• _Activity_: Pick every line from the data below that contains the string "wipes" and copy it.

• _Working data_:
*** Block opens ***

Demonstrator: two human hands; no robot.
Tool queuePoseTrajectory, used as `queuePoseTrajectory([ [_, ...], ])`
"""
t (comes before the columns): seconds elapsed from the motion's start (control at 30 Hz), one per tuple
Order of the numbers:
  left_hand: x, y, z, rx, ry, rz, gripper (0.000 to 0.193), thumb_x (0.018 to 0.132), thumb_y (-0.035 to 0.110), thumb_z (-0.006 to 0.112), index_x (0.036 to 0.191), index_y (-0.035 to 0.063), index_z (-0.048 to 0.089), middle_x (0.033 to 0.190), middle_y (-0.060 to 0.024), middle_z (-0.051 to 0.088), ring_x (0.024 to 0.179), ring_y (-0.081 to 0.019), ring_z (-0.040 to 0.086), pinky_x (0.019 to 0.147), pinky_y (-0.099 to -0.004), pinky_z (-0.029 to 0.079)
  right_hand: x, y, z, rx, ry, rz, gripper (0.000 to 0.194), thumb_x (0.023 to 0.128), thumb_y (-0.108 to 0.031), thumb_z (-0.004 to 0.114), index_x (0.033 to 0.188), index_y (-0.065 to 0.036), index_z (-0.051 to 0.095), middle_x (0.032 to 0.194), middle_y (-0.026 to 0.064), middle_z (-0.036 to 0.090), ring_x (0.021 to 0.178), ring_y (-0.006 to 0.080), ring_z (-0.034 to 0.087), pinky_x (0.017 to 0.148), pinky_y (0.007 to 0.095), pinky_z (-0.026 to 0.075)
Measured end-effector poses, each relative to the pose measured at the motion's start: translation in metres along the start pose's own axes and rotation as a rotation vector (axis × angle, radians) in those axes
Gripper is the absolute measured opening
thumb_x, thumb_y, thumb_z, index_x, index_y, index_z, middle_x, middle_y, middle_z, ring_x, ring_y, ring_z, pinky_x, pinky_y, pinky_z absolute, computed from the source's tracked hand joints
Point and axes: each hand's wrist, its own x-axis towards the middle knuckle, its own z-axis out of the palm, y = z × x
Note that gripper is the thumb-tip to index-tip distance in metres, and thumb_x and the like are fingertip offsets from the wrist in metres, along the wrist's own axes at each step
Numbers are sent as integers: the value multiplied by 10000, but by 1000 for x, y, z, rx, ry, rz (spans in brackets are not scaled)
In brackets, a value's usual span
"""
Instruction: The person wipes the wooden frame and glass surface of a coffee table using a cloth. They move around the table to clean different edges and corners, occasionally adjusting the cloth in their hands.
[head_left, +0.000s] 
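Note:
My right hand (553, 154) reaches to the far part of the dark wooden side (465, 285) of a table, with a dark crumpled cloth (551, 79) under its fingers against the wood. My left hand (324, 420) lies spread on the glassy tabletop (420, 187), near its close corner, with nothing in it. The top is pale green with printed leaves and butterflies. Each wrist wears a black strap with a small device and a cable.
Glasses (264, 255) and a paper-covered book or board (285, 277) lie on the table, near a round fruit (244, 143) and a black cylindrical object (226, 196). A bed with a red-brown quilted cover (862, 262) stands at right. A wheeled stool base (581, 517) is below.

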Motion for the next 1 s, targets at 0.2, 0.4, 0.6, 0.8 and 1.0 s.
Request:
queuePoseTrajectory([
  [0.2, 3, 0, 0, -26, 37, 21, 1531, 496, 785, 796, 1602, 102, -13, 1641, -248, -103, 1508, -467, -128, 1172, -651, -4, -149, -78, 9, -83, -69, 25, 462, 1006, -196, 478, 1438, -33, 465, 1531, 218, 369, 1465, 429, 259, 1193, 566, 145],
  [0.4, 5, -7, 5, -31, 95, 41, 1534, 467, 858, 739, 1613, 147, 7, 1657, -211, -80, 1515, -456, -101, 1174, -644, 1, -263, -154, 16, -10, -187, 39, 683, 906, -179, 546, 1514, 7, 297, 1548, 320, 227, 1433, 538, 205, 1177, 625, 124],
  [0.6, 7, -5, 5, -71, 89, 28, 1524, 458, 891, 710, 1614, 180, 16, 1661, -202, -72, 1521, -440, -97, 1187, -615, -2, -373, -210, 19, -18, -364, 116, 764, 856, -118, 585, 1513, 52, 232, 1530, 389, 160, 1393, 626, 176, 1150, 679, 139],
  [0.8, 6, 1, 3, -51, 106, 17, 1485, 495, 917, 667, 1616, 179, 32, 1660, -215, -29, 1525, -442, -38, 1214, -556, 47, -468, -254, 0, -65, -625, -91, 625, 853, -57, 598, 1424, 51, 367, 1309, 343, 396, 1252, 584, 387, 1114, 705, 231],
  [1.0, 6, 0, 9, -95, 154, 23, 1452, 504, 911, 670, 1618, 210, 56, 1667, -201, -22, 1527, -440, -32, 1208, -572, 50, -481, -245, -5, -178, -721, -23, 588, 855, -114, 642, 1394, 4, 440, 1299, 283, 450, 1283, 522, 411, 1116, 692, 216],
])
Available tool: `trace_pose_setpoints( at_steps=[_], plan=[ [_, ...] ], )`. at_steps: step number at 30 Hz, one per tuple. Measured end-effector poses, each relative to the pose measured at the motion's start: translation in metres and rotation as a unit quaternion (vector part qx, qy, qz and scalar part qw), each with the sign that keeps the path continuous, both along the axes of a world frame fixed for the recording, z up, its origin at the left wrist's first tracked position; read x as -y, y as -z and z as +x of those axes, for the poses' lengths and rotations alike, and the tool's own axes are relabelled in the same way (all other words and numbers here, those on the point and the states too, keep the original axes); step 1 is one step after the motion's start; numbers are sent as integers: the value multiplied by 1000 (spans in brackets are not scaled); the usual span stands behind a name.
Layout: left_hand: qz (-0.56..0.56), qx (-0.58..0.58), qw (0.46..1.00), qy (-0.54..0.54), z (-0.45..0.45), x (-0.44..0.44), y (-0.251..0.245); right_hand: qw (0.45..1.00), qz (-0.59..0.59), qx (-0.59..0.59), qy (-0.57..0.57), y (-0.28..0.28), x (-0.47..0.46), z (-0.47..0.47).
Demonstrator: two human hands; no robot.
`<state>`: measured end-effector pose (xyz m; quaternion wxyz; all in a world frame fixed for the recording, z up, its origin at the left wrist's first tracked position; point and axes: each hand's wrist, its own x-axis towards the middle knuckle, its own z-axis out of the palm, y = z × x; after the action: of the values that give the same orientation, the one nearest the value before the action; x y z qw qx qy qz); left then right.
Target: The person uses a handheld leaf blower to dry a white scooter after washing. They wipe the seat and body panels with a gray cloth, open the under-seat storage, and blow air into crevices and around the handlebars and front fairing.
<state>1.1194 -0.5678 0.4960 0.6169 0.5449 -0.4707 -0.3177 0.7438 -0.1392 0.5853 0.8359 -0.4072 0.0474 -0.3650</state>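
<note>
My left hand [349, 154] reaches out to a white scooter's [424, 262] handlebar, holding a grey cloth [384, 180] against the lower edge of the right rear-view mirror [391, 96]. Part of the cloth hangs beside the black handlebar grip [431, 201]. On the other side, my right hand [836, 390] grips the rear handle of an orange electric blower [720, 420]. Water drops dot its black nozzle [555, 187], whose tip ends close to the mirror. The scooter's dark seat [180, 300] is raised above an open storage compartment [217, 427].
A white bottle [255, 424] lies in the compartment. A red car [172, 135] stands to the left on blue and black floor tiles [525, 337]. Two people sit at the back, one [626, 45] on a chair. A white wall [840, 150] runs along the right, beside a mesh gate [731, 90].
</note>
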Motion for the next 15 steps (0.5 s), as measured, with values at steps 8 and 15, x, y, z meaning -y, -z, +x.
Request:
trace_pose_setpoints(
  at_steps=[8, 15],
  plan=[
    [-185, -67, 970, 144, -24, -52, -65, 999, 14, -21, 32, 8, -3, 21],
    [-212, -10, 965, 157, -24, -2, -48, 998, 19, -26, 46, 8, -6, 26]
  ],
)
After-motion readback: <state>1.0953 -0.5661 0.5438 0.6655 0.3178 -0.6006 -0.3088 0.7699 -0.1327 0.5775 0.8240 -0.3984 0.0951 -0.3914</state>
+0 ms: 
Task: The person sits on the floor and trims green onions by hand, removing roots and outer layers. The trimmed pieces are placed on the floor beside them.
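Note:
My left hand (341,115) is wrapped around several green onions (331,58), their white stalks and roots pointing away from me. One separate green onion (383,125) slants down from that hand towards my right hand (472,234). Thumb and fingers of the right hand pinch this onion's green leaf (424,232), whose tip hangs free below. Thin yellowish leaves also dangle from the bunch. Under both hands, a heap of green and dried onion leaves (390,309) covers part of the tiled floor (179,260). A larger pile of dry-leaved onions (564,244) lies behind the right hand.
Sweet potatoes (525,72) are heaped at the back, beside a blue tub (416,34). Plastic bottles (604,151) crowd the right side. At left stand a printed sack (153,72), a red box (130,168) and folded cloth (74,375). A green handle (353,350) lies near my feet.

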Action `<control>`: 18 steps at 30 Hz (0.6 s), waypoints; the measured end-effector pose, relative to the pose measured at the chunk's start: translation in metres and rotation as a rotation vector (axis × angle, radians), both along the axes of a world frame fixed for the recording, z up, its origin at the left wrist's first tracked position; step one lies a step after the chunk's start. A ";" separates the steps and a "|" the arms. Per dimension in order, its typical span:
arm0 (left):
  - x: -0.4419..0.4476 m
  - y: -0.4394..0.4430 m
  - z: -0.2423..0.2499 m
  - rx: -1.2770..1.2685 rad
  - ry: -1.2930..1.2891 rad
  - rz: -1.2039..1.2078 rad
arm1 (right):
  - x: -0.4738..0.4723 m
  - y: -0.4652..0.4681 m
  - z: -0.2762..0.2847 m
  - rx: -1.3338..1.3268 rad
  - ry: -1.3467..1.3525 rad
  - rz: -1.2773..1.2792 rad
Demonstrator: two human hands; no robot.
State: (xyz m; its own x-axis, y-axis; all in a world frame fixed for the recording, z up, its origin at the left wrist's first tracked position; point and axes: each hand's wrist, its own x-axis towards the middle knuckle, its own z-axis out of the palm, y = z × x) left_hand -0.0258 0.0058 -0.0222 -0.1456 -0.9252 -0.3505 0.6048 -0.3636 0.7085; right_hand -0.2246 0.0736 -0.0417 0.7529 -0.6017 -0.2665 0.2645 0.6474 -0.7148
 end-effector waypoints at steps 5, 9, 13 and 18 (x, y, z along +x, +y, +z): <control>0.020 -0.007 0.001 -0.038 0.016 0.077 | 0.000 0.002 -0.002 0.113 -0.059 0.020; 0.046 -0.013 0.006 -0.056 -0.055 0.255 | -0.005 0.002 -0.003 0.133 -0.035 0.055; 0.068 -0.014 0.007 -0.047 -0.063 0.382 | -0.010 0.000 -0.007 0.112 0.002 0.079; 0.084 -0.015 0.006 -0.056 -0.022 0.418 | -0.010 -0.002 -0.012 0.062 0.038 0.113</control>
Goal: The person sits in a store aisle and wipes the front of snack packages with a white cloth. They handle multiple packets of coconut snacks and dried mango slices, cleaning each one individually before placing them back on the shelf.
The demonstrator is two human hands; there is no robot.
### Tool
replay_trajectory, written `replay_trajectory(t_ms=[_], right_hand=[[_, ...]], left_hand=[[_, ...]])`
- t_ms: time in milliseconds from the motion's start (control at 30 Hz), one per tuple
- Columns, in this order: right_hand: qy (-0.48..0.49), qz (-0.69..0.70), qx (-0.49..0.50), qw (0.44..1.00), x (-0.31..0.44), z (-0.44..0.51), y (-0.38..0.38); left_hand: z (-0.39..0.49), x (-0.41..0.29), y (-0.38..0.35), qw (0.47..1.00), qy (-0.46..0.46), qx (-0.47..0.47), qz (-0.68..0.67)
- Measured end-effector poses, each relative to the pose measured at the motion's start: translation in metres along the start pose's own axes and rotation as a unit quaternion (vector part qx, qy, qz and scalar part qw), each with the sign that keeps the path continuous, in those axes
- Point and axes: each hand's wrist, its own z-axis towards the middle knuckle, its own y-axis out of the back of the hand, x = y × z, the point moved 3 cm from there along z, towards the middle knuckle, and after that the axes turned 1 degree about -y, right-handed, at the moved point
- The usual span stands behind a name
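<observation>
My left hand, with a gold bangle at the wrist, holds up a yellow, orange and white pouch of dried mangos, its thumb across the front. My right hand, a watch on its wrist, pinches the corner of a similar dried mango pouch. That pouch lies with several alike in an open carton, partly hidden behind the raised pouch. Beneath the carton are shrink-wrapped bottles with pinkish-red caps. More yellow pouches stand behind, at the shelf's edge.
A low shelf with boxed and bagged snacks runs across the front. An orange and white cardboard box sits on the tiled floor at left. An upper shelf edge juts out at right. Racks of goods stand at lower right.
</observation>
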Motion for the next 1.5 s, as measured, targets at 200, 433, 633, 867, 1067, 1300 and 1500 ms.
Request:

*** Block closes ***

• _Response for this exercise_:
Instruction: The person wipes the wooden frame and glass surface of a coffee table using a cloth. They move around the table to clean different edges and corners, occasionally adjusting the cloth in their hands.
Goal: The person sits in a store aisle and wipes the front of snack packages with a white cloth. They handle multiple packets of coconut snacks and dried mango slices, cleaning each one individually before placing them back on the shelf.

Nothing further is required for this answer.